1) Let x^3 + y^3 = 28. Find y"(x) at the point (3, 1). y"(3)=
The correct answer is: -2*3*28 = -168
3x^2 + 3y^2(dx/dy) = 0
6x + 6y(dx/dy) = 0
dx/dy = -6(3)/6(1) = -3
That's as far as i get... i don't even know if that's started right...
You have
x^3 + + y^3 = 28
3x^2 + 3y^2(dy/dx) = 0 (that should be dy/dx) so
dy/dx = -x^2 / y^2
Now evaluate y=1 x=3 so y'(3)=-9
Now we want y"
d2y/dx2 = [y^2(-2x) - -x^2*2y*y']/y^4
Now just evaluate
y"(3)= [-6 - 9*2*9]/1 = -168
Verify the algebra is correct.
good work.
Thnx, but in hindsight I'm wondering how much the students learn when I do the entire problem. I really need to practice giving just the set-up and letting them complete it. Gotta' admit, these problems are fun, now. I can recall struggling with this stuff just like some of them are, so I keep telling people to persevere until you 'breakthrough'.

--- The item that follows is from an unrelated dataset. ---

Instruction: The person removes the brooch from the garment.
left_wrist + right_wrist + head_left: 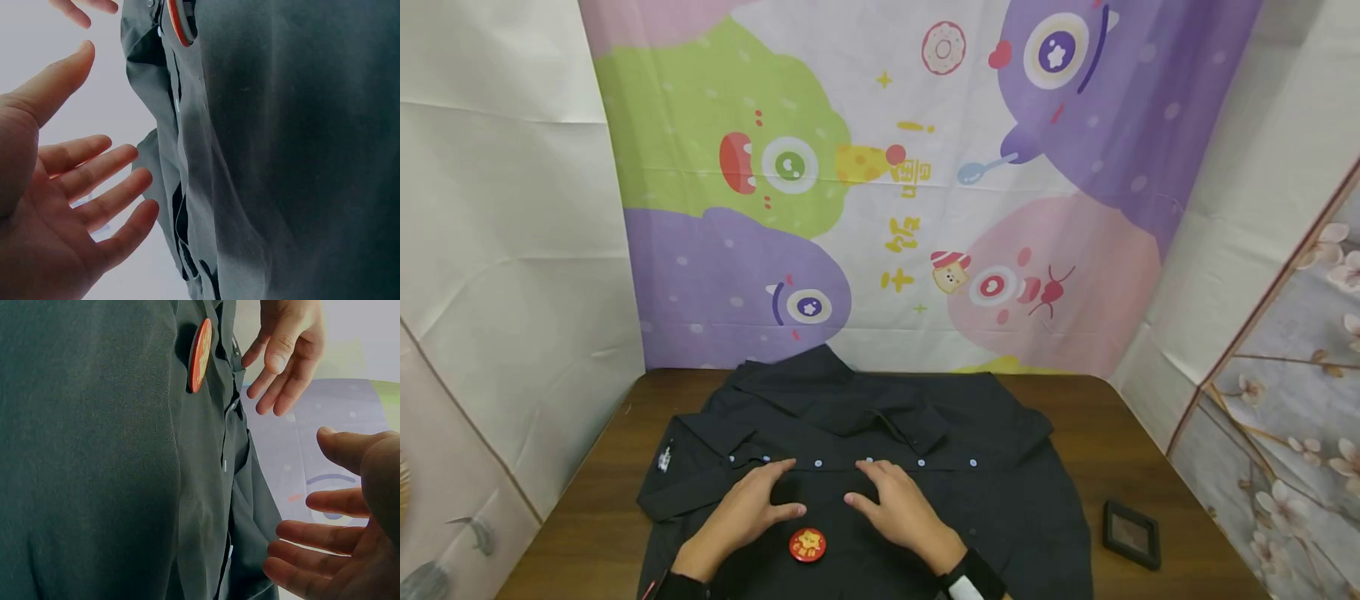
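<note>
A black button-up shirt [1000, 517] is spread over the table, its row of pale buttons running across the middle. On the shirt lies a round red badge [807, 545] with a yellow figure. To the left of the badge my left hand [747, 507] hovers above the cloth, fingers spread and holding nothing. My right hand [901, 510] is held likewise on the other side, its fingers apart from the cloth. Both palms face each other in the left wrist view, where the left hand [69, 194] shows relaxed fingers. The right wrist view shows the right hand [337, 531] with nothing in it.
A small black frame [1131, 534] lies on the brown wooden table [1157, 467] right of the shirt. Behind the table hangs a cartoon-printed cloth [895, 208]. White sheeting [512, 208] hangs at the left side.
</note>
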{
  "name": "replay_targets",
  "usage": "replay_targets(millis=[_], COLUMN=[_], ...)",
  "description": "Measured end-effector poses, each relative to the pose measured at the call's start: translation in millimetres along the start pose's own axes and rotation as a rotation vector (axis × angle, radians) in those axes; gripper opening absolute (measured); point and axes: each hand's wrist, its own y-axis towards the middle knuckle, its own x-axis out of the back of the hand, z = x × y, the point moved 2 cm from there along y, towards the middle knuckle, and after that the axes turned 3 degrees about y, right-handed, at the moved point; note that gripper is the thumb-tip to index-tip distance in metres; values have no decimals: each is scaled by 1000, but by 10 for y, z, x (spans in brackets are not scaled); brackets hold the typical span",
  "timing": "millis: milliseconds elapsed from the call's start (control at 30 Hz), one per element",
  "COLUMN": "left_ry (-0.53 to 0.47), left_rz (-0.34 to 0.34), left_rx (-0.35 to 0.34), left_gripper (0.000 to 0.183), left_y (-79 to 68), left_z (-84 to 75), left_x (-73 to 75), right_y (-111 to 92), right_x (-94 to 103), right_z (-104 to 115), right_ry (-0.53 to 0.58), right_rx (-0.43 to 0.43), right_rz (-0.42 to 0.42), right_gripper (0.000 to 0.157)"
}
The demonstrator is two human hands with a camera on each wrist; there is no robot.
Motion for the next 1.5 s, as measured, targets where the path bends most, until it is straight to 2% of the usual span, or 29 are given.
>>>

Well, breaking through is definitely the key! It's like trying to open a jar of pickles. You just keep twisting and twisting, and eventually, POP! The lid comes off and all that deliciousness is yours. Just like with math, you gotta keep twisting those gears in your brain until you find the right solution. And hey, if all else fails, you can always invite some friends over for a jar of pickles and a good laugh. Who knew math could be so tasty?
It seems like you have made some progress in finding the second derivative of y with respect to x. Here, I will provide a step-by-step explanation to help you complete the calculation.
Given the equation x^3 + y^3 = 28, we need to find y"(x) at the point (3, 1).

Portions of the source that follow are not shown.